**Exercise**: Of all the lines below, return only those starting with the line holding "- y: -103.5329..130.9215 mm" and going on through the line holding "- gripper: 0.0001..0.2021", exactly as written.

/---

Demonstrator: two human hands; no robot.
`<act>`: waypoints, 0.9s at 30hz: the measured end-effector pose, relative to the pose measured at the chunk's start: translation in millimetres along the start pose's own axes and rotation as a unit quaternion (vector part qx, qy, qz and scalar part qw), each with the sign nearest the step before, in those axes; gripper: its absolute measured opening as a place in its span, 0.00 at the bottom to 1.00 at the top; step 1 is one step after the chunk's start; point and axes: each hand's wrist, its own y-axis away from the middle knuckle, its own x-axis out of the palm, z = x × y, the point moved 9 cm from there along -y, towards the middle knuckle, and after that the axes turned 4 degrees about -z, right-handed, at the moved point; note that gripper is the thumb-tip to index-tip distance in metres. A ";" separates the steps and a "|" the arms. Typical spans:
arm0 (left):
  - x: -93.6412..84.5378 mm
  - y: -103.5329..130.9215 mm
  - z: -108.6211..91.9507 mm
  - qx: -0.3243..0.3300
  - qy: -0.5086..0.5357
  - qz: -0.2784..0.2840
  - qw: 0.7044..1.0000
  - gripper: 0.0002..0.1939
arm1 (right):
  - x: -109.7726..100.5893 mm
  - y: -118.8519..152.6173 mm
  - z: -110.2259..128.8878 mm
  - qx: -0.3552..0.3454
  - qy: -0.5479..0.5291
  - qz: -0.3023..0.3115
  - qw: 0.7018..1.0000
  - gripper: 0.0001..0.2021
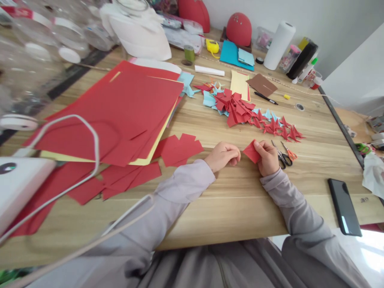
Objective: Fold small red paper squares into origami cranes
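Seriously busy wood-grain worktop (216, 208) in front of a pale wall (336, 24), with a big stack of red sheets (132, 104) over on the left and loose red pieces (184, 150) beside it. Further back, a messy heap of folded red and light-blue paper shapes (240, 110). Right hand (268, 158): closed in a pinch, thumb on top, gripping a small folded red paper (251, 152). Left hand (223, 156): loosely curled just beside that paper, no contact visible. Can't tell about anything tucked under those fingers. So, paper held out over the middle of the worktop, tilted, with a corner toward the left hand and both the black-handled scissors (280, 154) and orange-handled scissors (290, 155) close by on the right. Probably super light, fairly crisp, not slippery, but easy to crease or tear by accident. Best to take hold flat between thumb and fingertips, right by an edge or corner, layers pressed together. Wouldn't squeeze hard in the middle, tbh, could easily leave dents.
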 end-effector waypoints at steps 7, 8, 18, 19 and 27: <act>-1.5 0.0 0.3 0.013 0.026 -0.011 1.000 0.09 | 0.0 -1.8 -1.1 -0.007 -0.012 0.012 1.000 0.21; -0.9 -0.4 0.8 0.014 0.035 -0.011 0.999 0.09 | 0.4 -1.5 -1.6 -0.013 -0.006 0.016 1.000 0.20; 5.0 -0.6 2.2 0.028 0.014 -0.002 1.000 0.09 | 6.7 4.3 4.7 -0.053 0.051 0.036 0.997 0.18; 3.8 -1.0 2.3 0.030 0.025 -0.009 0.999 0.08 | 7.4 4.9 4.3 -0.046 0.048 0.038 0.997 0.18; -21.3 -5.3 -4.2 0.096 0.129 -0.130 0.978 0.11 | 26.2 16.1 3.9 -0.003 0.091 0.131 0.987 0.17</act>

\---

**Solution**:
  - y: -103.5329..130.9215 mm
  - z: -108.6211..91.9507 mm
  - qx: -0.3243..0.3300
  - qy: -0.5086..0.5357
  - qz: -0.2784..0.2840
  - qw: 0.7044..1.0000
  - gripper: 0.0002..0.1939
arm1 (right):
  - x: -109.7726..100.5893 mm
  - y: -118.8519..152.6173 mm
  - z: -110.2259..128.8878 mm
  - qx: -0.3552..0.3454
  - qy: -0.5479..0.5291
  - qz: -0.3023..0.3115
  - qw: 0.7018..1.0000
  - gripper: 0.0001..0.2021

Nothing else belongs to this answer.